School attendance improving in Connecticut

November 29, 2016

School attendance across our state is improving. Students are missing fewer school days according to a recent report. This is good news for our state as we work to improve our graduation rates, close the achievement gap across the board and encourage a strong and vibrant student body for Connecticut’s future workforce. For our communities to succeed we need students who invest time and effort in their own education and achieve their academic goals.

The report on chronic absenteeism by the Department of Education (SDE) shows that chronic school absenteeism has declined by at least 1 percent statewide.

This past session, we passed a bill that addressed several juvenile concerns and made critical changes affecting school disciplinary and related issues including juvenile justice matters and children returning to school after a juvenile justice placement.

Under the old law, a student was a truant if he or she had four unexcused absences in a month or 10 unexcused absences in a school year.

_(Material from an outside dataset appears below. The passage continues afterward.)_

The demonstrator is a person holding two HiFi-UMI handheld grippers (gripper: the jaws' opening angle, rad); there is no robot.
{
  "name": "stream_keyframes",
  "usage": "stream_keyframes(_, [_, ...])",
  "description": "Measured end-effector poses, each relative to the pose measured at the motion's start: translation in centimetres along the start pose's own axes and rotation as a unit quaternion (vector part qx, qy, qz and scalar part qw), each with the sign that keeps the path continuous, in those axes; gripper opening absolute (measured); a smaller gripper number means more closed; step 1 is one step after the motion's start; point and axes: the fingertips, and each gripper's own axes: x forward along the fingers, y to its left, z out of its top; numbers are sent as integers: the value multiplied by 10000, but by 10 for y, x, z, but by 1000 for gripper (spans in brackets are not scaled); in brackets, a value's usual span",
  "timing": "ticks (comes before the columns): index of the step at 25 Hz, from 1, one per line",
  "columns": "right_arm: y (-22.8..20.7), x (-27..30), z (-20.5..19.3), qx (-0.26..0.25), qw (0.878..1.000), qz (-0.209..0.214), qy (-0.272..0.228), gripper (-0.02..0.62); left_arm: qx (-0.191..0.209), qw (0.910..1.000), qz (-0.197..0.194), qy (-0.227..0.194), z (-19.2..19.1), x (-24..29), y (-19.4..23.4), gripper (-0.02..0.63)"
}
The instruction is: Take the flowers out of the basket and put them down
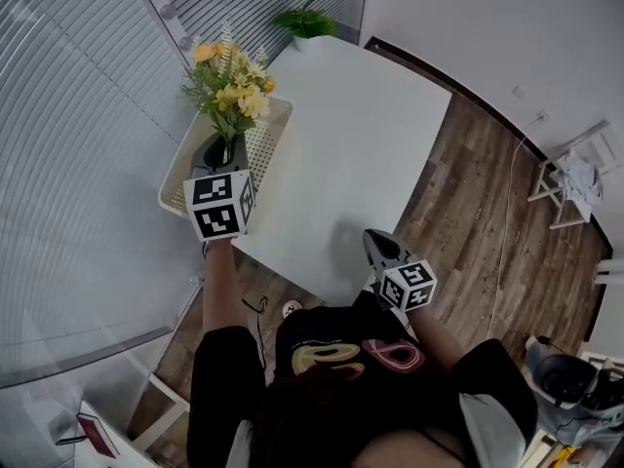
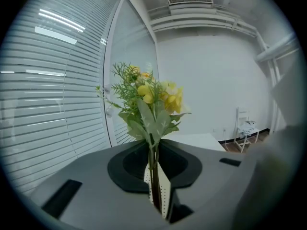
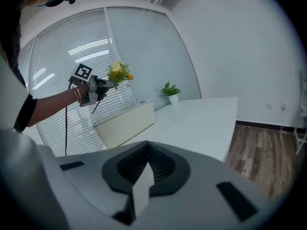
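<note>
A bunch of yellow flowers (image 1: 232,86) with green leaves stands upright above the cream perforated basket (image 1: 268,149), its stems clamped in my left gripper (image 1: 226,149). In the left gripper view the stems run down between the jaws and the blooms (image 2: 153,97) rise in front of the blinds. The right gripper view shows the flowers (image 3: 119,72) lifted well above the basket (image 3: 125,123). My right gripper (image 1: 373,237) hovers at the white table's near edge, shut and holding nothing.
The white table (image 1: 361,144) stretches from the basket to a small potted plant (image 1: 304,22) at its far corner. Window blinds run along the left. A white chair (image 1: 575,178) stands on the wood floor to the right.
</note>
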Motion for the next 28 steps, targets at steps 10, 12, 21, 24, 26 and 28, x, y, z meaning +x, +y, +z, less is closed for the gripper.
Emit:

Now, we require the SDE to identify effective truancy intervention models at any school with a disproportionately high truancy rate.

I am invigorated to see, while small, this decline in absenteeism today as a signal of progress and better days to come for all our students to succeed and for our schools to improve overall student performance.

Let’s continue to work and support our school communities, and if you can, please plan to get involved in a student's life by motivating him to stay in school to ensure a better and stronger Connecticut.